**Activity**
Set down the data below exactly; pictures stay out.

**Input data**
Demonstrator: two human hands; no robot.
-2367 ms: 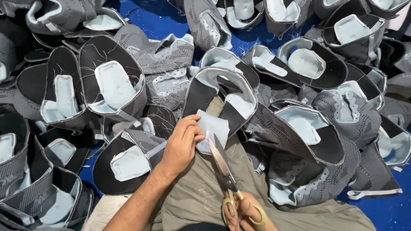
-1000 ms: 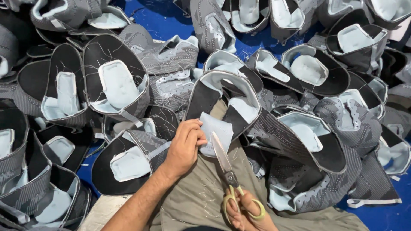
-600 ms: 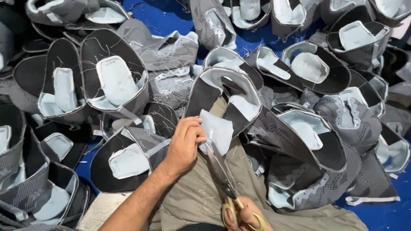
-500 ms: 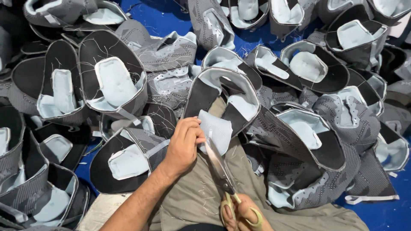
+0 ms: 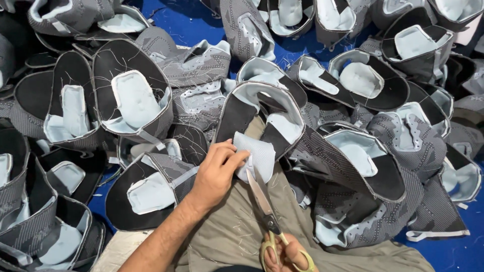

**Answer box**
Demonstrator: two human hands; no robot.
-2367 ms: 
-1000 ms: 
-600 ms: 
-500 ms: 
+0 ms: 

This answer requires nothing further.